Start of Block
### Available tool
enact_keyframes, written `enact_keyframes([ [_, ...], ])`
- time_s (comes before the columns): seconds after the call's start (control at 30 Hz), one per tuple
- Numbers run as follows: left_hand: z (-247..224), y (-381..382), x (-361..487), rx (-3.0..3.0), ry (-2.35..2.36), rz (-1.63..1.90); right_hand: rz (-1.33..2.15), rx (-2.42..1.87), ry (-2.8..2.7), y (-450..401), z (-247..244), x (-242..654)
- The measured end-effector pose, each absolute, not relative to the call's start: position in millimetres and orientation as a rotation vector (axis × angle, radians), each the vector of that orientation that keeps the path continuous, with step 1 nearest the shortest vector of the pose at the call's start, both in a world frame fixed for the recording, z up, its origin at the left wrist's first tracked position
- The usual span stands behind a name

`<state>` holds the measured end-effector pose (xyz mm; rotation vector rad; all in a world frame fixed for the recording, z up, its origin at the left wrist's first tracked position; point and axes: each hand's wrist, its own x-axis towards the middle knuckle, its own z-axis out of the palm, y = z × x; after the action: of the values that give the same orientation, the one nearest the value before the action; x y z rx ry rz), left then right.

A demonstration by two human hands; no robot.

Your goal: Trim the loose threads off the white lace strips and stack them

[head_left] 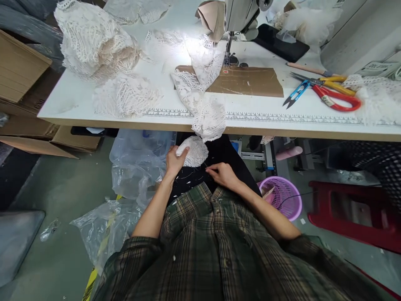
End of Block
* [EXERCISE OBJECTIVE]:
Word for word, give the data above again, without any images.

* [RESPONSE TO THIS TASK]:
### Available tool
enact_keyframes, written `enact_keyframes([ [_, ...], ])`
- time_s (comes before the columns): seconds after the call's start (control at 30 Hz), one per tuple
- Numbers run as follows: left_hand: z (-247..224), y (-381..382), x (-361..487), rx (-3.0..3.0), ry (-2.35..2.36), rz (-1.63..1.90); right_hand: rz (-1.33..2.15), rx (-2.42..1.87), ry (-2.8..2.7), y (-450..401), z (-247..244), x (-242..654)
- The measured end-effector pose, each absolute, not relative to the call's start: position in millimetres and orientation as a rotation vector (axis × angle, radians), each the vector of that orientation that keeps the path continuous, with step 1 nearest the shortest vector of the pose at the call's start, both in a world frame fixed for the recording, z up, its origin at the left wrist's first tracked position
- The usual span stands behind a name

`<state>` holds the measured end-effector pose (xyz mm; rotation vector rad; all in a world frame fixed for the recording, z up, its origin at the left wrist's first tracked position; point and axes: each hand's wrist, its own x-axis towards the middle knuckle, its own z-axis out of the palm, y = z × x; after the action: of the values that give the same orientation, the one nearest the value before the action; x y z rx ry rz), left then right.

A demonstration by two human hands; no robot.

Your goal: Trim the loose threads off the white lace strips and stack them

[head_left] 

The response has been given in full.